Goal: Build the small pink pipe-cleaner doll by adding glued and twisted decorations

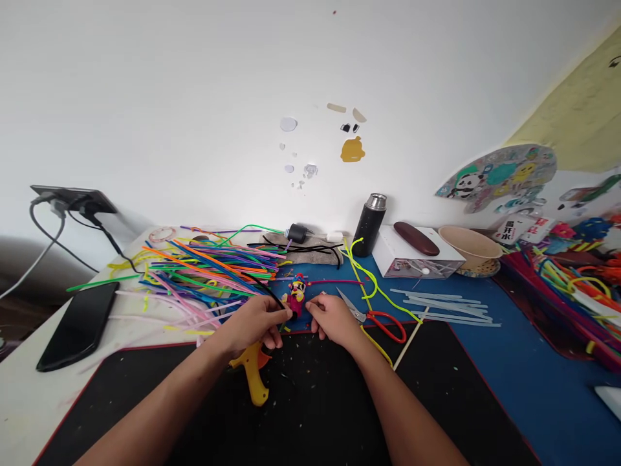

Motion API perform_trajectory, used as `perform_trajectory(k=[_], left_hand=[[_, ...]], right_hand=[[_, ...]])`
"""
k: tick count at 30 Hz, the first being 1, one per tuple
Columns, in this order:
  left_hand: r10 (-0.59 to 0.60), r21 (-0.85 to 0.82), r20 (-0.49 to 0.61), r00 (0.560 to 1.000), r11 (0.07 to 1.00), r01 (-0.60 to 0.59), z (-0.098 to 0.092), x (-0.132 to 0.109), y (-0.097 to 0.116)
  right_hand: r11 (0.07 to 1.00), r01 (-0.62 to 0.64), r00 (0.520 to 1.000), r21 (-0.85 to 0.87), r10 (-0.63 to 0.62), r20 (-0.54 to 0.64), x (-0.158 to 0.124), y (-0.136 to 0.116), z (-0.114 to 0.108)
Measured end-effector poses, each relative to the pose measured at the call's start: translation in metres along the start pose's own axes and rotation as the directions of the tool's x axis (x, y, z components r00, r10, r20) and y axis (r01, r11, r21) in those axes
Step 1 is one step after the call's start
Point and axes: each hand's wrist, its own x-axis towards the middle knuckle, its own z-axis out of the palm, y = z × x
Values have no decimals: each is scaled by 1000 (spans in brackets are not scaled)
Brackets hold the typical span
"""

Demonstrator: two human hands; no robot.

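A small red and yellow pipe-cleaner figure (296,296) stands on the desk between my two hands. My left hand (255,321) is closed in a pinch, holding the figure's left side and a black pipe cleaner (264,289) that runs up and left from it. My right hand (331,317) is curled, its fingertips touching the figure's right side. A yellow glue gun (254,373) lies on the black mat (310,414) just under my left wrist. Red-handled scissors (378,318) lie right of my right hand.
A heap of coloured pipe cleaners (204,272) spreads left of the figure. A black phone (80,325) lies far left. A black flask (369,224), a white box (417,259), a bowl (469,247) and white sticks (446,307) sit behind and right.
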Motion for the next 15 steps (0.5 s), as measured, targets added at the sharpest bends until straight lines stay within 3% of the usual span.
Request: perform_trajectory(k=[8,15], left_hand=[[11,-19,19,1000,1000,-11,6,-2,-1],[79,-55,-14,997,995,-80,14,-15,5]], right_hand=[[999,28,1000,42,-28,-2,2,-6,5],[967,37,999,253,-37,-4,1,2,3]])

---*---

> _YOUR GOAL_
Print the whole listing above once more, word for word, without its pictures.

> _RESULT FOR THIS TASK_
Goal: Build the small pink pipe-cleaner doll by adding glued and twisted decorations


Motion API perform_trajectory, used as `perform_trajectory(k=[_], left_hand=[[_, ...]], right_hand=[[_, ...]])`
"""
k: tick count at 30 Hz, the first being 1, one per tuple
Columns, in this order:
  left_hand: r10 (-0.59 to 0.60), r21 (-0.85 to 0.82), r20 (-0.49 to 0.61), r00 (0.560 to 1.000), r11 (0.07 to 1.00), r01 (-0.60 to 0.59), z (-0.098 to 0.092), x (-0.132 to 0.109), y (-0.097 to 0.116)
  right_hand: r11 (0.07 to 1.00), r01 (-0.62 to 0.64), r00 (0.520 to 1.000), r21 (-0.85 to 0.87), r10 (-0.63 to 0.62), r20 (-0.54 to 0.64), x (-0.158 to 0.124), y (-0.136 to 0.116), z (-0.114 to 0.108)
Measured end-effector poses, each relative to the pose measured at the call's start: translation in metres along the start pose's own axes and rotation as the directions of the tool's x axis (x, y, z components r00, r10, r20) and y axis (r01, r11, r21) in those axes
Step 1 is one step after the call's start
Point and axes: each hand's wrist, its own x-axis towards the middle knuckle, its own z-axis out of the palm, y = z × x
Values have no decimals: each is scaled by 1000 (spans in brackets are not scaled)
Brackets hold the typical span
"""

Demonstrator: two human hands; no robot.

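A small red and yellow pipe-cleaner figure (296,296) stands on the desk between my two hands. My left hand (255,321) is closed in a pinch, holding the figure's left side and a black pipe cleaner (264,289) that runs up and left from it. My right hand (331,317) is curled, its fingertips touching the figure's right side. A yellow glue gun (254,373) lies on the black mat (310,414) just under my left wrist. Red-handled scissors (378,318) lie right of my right hand.
A heap of coloured pipe cleaners (204,272) spreads left of the figure. A black phone (80,325) lies far left. A black flask (369,224), a white box (417,259), a bowl (469,247) and white sticks (446,307) sit behind and right.
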Motion for the next 15 steps (0.5 s), as measured, targets added at the sharpest bends until straight lines stay within 3% of the usual span.
Request: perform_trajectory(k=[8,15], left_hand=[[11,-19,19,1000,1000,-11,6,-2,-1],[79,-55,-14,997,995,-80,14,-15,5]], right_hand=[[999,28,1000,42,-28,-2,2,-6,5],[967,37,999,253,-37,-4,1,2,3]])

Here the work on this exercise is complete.